Personal information
- Born: 21 March 1871 St Pancras, London
- Died: 22 August 1963 (aged 92) St John's Wood, London

Domestic team information
- 1891–1893: Cambridge University
- 1892–1893: Surrey
- 1895–1909: Middlesex

Career statistics
| Competition | First-class |
| Matches | 143 |
| Runs scored | 4,229 |
| Batting average | 22.02 |
| 100s/50s | 4/17 |
| Top score | 244 |
| Balls bowled | 9,235 |
| Wickets | 465 |
| Bowling average | 19.86 |
| 5 wickets in innings | 27 |
| 10 wickets in match | 3 |
| Best bowling | 8/35 |
| Catches/stumpings | 122/– |
- Source: Cricinfo, 16 April 2019

= Cyril Wells =

English rugby union footballer, cricketer, and schoolmaster

Cyril Mowbray Wells (21 March 1871 – 22 August 1963) was an English cricketer, rugby footballer and schoolmaster.

Educated at Dulwich College and Trinity College, Cambridge, Wells played first-class cricket for Cambridge University, Surrey and Middlesex and was a top class rugby player.
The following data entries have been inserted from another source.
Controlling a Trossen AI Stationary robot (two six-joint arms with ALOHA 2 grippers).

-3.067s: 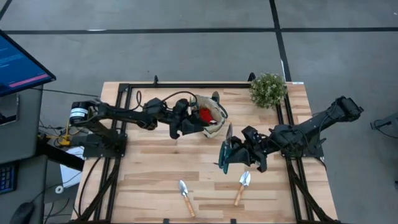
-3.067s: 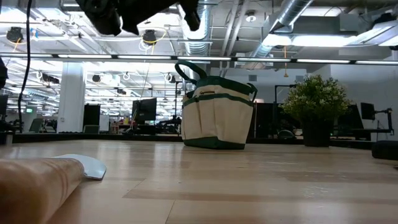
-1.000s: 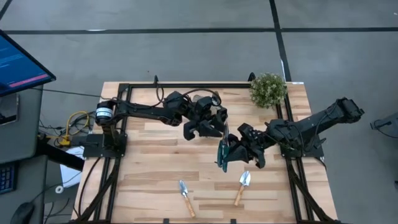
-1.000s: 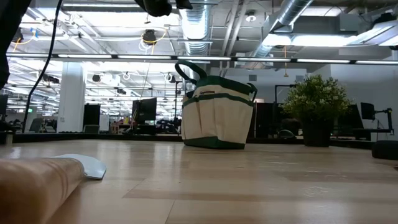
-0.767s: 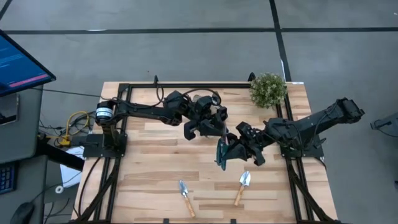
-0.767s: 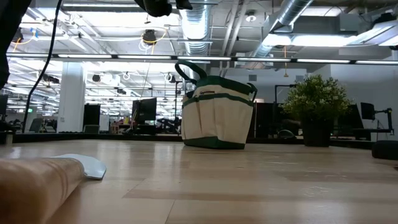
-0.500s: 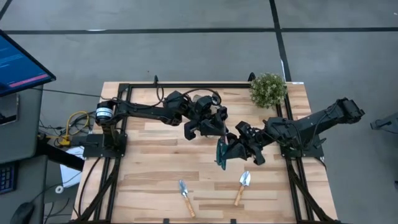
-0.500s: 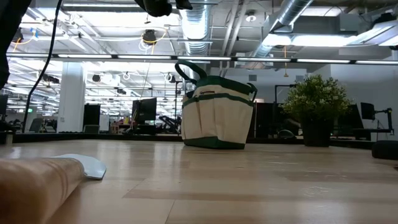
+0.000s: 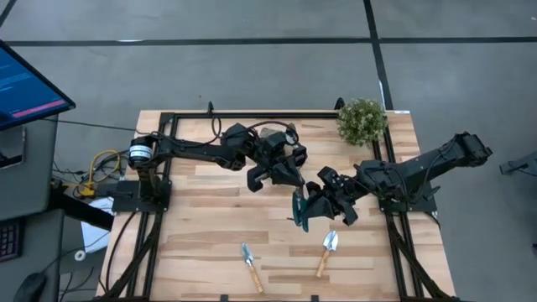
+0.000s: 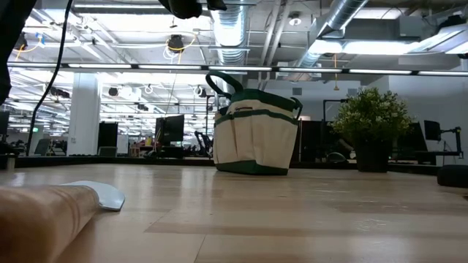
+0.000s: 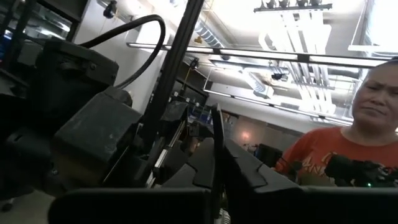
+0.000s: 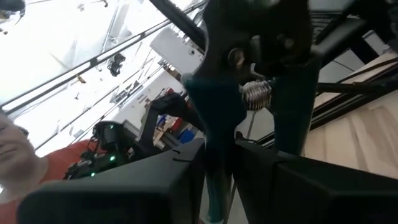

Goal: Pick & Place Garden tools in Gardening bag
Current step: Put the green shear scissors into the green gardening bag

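Jaws of the right gripper (image 9: 304,206) are clenched on the teal-handled pruning shears (image 9: 299,210), held at desk centre; a coil spring is seen between the handles. At 10 o'clock from it, the left gripper (image 9: 281,172) is held over the beige, green-trimmed gardening bag (image 10: 255,139); its jaw state cannot be told. Two wooden-handled trowels (image 9: 249,263) are laid at 6 o'clock on the desk (image 9: 210,226). No legible writing is seen.

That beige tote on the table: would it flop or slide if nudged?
Likely soft: the bag is canvas and its walls bulge, so they probably give when pressed. It stands upright on a broad base on the table, so tipping seems unlikely, sliding possible. The right end effector holds the pruning shears near it; the left end effector is above it.
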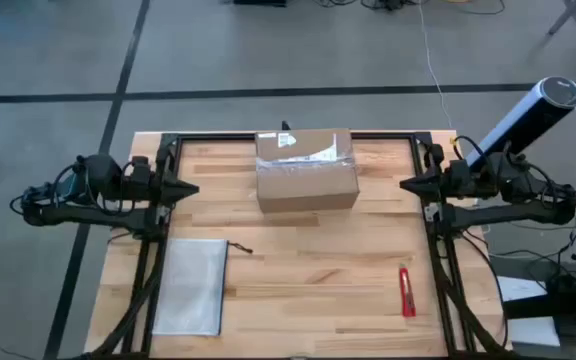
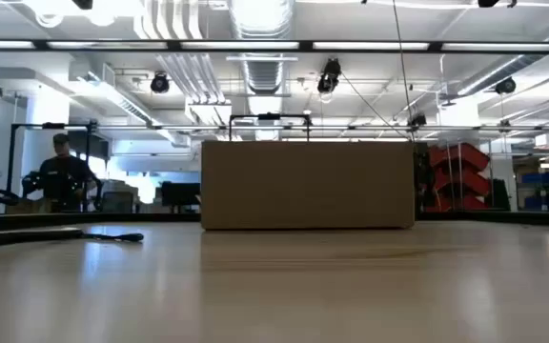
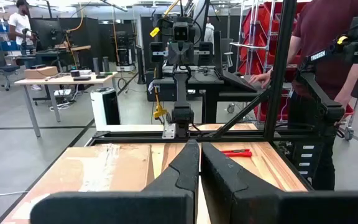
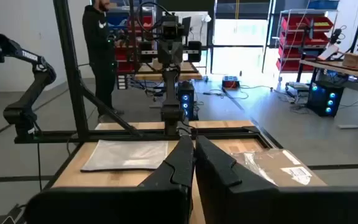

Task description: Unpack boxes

He was also a housemaster and cricket coach at Eton College, becoming the first Honorary Member of the Eton Ramblers Cricket Club.

Wells was a notable rugby player. He played for Cambridge University R.U.F.C. in the Varsity Match in 1891 and 1892, and in six matches for the England national rugby union team from 1893 to 1897. His also played at club level for Harlequins and county level for Middlesex.